Eighteen teams from the United States, Puerto Rico and Canada will compete in the 2017 Formula Sun Grand Prix.

The event, which is presented by the Innovators Educational Foundation,
begins with a series of grueling inspections and vehicle and driver qualifying assessments called “scrutineering” that includes solar array inspection, battery testing, structural and mechanical vehicle components, and driving tests to verify vehicle stability and braking capability.

Vehicles and drivers that pass all scrutineering inspections then advance to the Formula Sun track event for three days of “raycing” – a term coined by the race organizers – on the closed-course, Circuit of The Americas track. The event will use the full 3.426-mile track configuration. Drivers will race to complete the most laps possible driving counter clockwise along the course, which includes a hill, several S-curves and hairpin turns.

The total number of laps completed will be totaled by the judges each day. Overall placing will be based on the highest total lap count. In the event of a tie, the team with the lowest lap time will win.

Those who followed Team Sunergy last year will recall the cross-country stage, the American Solar Challenge. This portion of the race is bi-annual, and will not be a part of the 2017 event.

Want to know every detail the teams have been sweating for this competition? View the 2017 regulations here.

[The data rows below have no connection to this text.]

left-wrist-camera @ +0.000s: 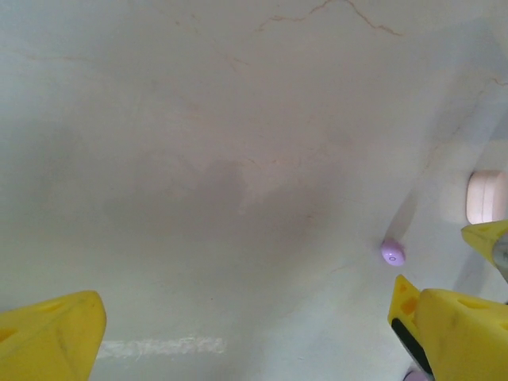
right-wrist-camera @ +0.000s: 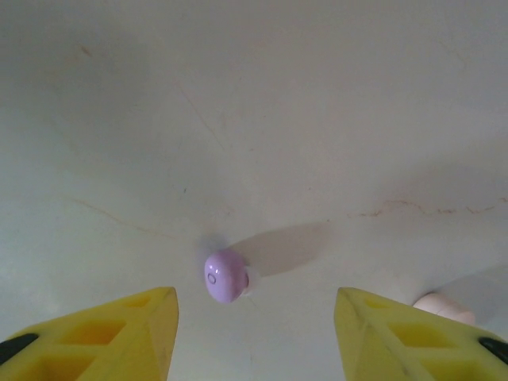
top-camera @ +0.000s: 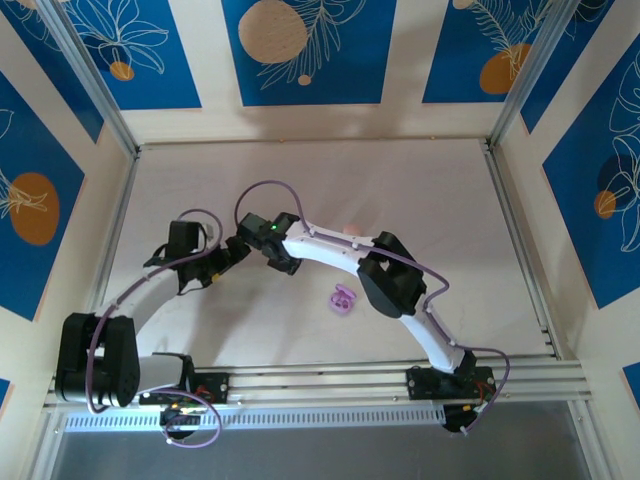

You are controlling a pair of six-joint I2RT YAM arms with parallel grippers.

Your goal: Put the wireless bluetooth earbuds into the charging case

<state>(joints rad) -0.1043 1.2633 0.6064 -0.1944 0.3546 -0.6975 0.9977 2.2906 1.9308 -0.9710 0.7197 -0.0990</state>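
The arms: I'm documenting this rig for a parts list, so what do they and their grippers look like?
Both the left arm and right arm have white shells, black joints and looping purple cables. The fingers are yellow with moulded pockets and black pads.

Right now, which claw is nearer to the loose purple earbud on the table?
Right. The right claw has the purple earbud centred just ahead of the gap between its open fingers. The left claw has it off to one side, by one fingertip.

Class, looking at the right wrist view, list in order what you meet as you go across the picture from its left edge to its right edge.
first yellow finger → purple earbud → second yellow finger
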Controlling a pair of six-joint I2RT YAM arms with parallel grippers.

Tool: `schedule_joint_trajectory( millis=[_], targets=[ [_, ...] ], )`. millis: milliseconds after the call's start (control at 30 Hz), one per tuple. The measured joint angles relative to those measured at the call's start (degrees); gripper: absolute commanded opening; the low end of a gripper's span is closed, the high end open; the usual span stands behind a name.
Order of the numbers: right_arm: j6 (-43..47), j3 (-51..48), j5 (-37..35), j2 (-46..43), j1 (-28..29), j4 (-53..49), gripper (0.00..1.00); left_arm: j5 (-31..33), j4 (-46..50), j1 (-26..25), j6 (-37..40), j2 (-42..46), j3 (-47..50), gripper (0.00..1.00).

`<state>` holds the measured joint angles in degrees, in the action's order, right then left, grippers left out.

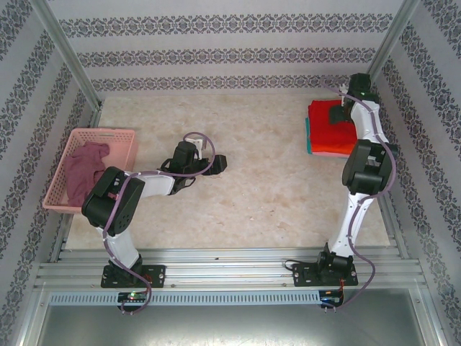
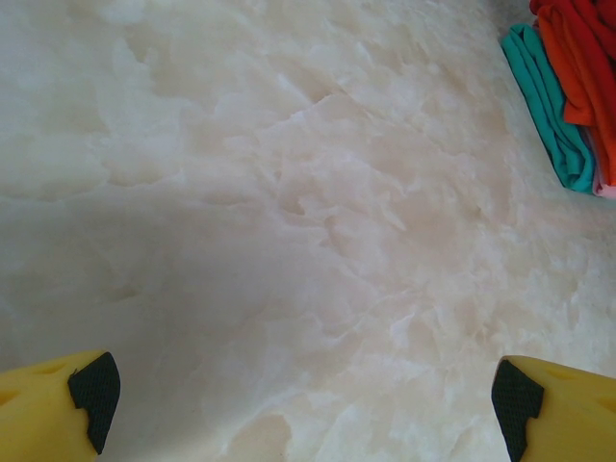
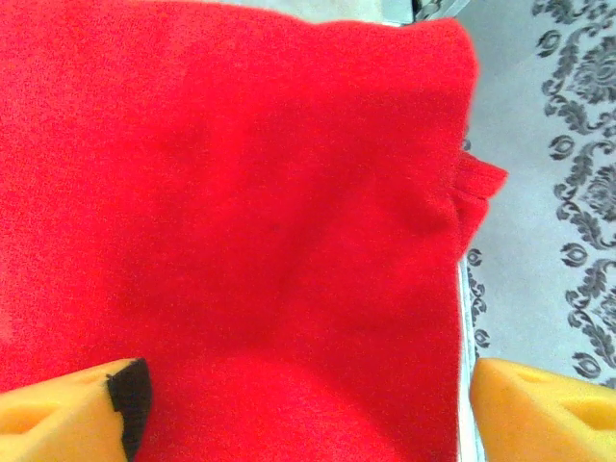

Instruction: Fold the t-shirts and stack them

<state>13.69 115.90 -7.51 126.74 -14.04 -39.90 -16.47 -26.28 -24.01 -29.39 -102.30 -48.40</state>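
A folded bright red t-shirt (image 1: pixel 330 133) tops a stack at the table's back right. An orange one (image 2: pixel 580 85) and a teal one (image 2: pixel 552 108) lie under it, and the teal edge (image 1: pixel 307 138) peeks out on the left. My right gripper (image 1: pixel 337 114) hovers over the stack's far part. In the right wrist view its fingers (image 3: pixel 303 399) stand wide open over the flat red cloth (image 3: pixel 269 212), gripping nothing. My left gripper (image 1: pixel 220 164) is open above bare table (image 2: pixel 303 404) mid-table. A crumpled dusty mauve t-shirt (image 1: pixel 85 167) lies in the basket.
The pink lattice basket (image 1: pixel 122 135) sits at the left edge of the marble-look tabletop (image 1: pixel 266 180). Patterned walls close in the back and both sides, and the stack lies close to the right wall (image 3: pixel 568 144). An aluminium rail runs along the near edge.
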Motion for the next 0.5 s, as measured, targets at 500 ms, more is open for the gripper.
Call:
schedule_joint_trajectory(
  millis=[500],
  targets=[
    [-11.3, -11.2, 2.9, -6.9, 4.3, 12.4, 0.98, -0.5, -1.5, 0.0, -1.0, -0.1, 0.0, 1.0]
  ],
)
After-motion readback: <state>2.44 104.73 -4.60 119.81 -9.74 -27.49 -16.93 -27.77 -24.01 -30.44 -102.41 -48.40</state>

View the competing teams and team status

Apperion - Solar Car
The anatomy of Apperion

Apperion has new and improved features for 2017, but this is its last race – the team will retire it after the 2017 Formula Sun Grand Prix.

  • Number of wheels: 3
  • Weight: 400 lbs
  • Top Speed: 70 mph
  • Range: 150 miles on battery alone
  • Body: fiberglass composite sandwich with ¼-inch thick Nomex honeycomb core
  • Frame: 1-inch OD 6061-T6 thin-walled aluminum tubular space frame
  • Batteries: 42 lbs Li-ion
  • Suspension: Double a-arm wishbone front suspension. Single-sided swing arm rear suspension
  • Horsepower: 6.7 hp
  • Solar array: 6m2 monocrystalline, 1200 W

See the full specs

Team Sunergy’s new “cruiser class” car for 2018 is in the design concept phase. Its development is informed by data and feedback the team has gathered and compiled from the three competitions in which Apperion has raced.

Their goal is to race the new cruiser class vehicle in the Bridgestone World Solar Challenge in Australia in 2018.